El reloj marcaba aproximadamente las 16:45 horas cuando la fatalidad golpeó a la altura de la Asociación de Vivienda Los Jardines, a unos 800 metros del puente Sangapilla. Según los primeros reportes de testigos presenciales, una motocicleta lineal, en la que viajaban dos ocupantes, colisionó violentamente contra la parte posterior lateral izquierda de un vehículo de carga pesada, identificado con la placa D9H-918, que se desplazaba en dirección norte.

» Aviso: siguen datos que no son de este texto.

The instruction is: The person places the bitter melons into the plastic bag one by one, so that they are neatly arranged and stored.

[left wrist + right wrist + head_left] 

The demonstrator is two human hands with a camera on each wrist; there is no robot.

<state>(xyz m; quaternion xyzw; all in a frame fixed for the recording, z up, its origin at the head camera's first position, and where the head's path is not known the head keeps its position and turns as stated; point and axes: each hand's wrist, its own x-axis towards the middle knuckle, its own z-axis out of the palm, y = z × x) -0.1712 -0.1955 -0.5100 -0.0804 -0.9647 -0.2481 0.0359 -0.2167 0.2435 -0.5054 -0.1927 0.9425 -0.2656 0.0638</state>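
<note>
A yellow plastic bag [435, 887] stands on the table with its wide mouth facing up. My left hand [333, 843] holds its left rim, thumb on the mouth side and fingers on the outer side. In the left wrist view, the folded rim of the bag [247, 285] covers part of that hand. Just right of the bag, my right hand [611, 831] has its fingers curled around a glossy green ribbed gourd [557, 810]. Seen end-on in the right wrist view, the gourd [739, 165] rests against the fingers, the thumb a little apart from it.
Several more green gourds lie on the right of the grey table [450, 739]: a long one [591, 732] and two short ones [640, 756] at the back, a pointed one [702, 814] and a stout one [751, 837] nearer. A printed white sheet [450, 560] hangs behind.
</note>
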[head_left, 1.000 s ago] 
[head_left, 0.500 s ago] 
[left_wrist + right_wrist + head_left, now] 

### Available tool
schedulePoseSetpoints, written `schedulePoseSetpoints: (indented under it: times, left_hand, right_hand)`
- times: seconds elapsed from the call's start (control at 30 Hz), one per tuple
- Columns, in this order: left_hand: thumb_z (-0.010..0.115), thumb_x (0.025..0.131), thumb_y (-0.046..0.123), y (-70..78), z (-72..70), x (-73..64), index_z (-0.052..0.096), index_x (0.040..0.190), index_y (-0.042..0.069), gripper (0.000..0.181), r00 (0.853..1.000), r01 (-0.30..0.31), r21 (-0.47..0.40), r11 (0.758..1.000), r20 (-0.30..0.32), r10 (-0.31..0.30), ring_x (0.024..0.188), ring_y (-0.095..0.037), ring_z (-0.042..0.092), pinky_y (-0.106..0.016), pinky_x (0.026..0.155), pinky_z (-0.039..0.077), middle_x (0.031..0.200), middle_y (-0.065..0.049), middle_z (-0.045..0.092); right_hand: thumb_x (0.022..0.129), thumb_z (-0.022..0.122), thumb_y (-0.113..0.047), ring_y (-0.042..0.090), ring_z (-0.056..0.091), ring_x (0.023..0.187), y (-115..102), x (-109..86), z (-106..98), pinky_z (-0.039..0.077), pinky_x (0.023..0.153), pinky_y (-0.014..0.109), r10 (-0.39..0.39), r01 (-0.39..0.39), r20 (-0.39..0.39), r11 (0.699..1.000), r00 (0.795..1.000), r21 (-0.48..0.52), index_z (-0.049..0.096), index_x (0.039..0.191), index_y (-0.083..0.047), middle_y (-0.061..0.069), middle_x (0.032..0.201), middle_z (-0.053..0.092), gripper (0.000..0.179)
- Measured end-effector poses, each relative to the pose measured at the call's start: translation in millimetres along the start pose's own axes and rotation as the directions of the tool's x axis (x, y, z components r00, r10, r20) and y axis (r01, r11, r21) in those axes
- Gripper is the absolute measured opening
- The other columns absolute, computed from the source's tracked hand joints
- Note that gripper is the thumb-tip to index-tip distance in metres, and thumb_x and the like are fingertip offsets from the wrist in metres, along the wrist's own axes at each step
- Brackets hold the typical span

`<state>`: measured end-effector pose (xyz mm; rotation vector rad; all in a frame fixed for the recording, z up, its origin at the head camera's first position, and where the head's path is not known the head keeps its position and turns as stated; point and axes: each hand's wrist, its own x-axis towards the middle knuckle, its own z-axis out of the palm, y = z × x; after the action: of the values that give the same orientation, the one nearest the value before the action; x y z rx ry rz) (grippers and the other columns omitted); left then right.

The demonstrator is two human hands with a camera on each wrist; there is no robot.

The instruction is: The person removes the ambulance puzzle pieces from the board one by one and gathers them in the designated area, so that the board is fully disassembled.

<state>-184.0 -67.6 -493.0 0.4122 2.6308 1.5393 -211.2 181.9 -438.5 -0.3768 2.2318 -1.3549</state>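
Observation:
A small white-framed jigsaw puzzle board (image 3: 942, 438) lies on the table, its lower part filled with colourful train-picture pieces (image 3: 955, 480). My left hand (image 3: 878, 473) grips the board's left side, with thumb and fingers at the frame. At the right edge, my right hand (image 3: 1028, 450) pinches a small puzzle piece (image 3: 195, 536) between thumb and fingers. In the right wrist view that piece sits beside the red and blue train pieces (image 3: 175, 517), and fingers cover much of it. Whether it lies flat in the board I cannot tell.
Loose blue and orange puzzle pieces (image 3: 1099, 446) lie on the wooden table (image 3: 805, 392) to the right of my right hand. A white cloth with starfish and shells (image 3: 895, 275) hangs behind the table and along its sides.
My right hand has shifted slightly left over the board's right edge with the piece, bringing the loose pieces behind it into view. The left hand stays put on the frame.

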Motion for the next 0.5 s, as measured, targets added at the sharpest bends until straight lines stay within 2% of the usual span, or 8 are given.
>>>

La fuerza del impacto fue tal que Solem Berrospi Rodríguez, quien viajaba como copiloto, quedó atrapado bajo la doble carreta del camión, falleciendo de manera instantánea a causa de las gravísimas lesiones.
Este lamentable suceso no es un hecho aislado. Los pobladores de Aucayacu y de las localidades aledañas a la Fernando Belaunde Terry han expresado repetidamente su profunda preocupación por la creciente ola de accidentes de tránsito en los últimos meses. La vía, crucial para la interconexión de la selva central, se ha convertido en un punto de alto riesgo, donde la informalidad, la imprudencia y, según denuncian, la falta de una fiscalización constante convergen para crear un escenario propicio para la tragedia. La ausencia de señalización adecuada, la escasa presencia policial y la permisividad ante el incumplimiento de las normas de tránsito son señaladas como factores que contribuyen a este panorama sombrío.
Tras el impacto, el conductor de la motocicleta, cuya identidad y paradero aún son desconocidos, optó por huir de la escena, un patrón recurrente que añade una capa de impunidad a la ya precaria situación de seguridad vial en la región. Las autoridades policiales han iniciado las diligencias para su identificación y captura, mientras la zona fue acordonada a la espera del representante del Ministerio Público de Tingo María, quien deberá ordenar el levantamiento del cuerpo y el inicio formal de la investigación. Sin embargo, la celeridad en estos procesos y la efectividad en la aplicación de justicia son constantemente puestas en tela de juicio por una ciudadanía que se siente desprotegida y desatendida.
La muerte de Nolberto Solem Berrospi, un joven de apenas 24 años y natural de la zona, ha calado hondo en la comunidad. Su partida prematura, en circunstancias tan violentas y prevenibles, es un doloroso recordatorio de la vulnerabilidad de quienes transitan por esta carretera. Los vecinos, consternados, no solo lamentan la pérdida de una vida joven, sino que elevan un enérgico pedido a las autoridades de transporte y policiales para que refuercen los operativos de control vehicular, implementen medidas para reducir la velocidad excesiva y garanticen una mayor presencia disuasoria que ponga freno a la cadena de accidentes.
Más allá de las exhortaciones habituales a la prudencia por parte de las autoridades, este nuevo deceso exige una revisión profunda de las políticas de seguridad vial en la carretera Fernando Belaunde Terry. La vida de Nolberto Solem Berrospi Rodríguez no debe ser solo una cifra más en las estadísticas de tránsito; su tragedia debe impulsar acciones concretas y urgentes para que la ‘Ruta de la Muerte’ en Aucayacu se transforme en una vía segura para todos los peruanos.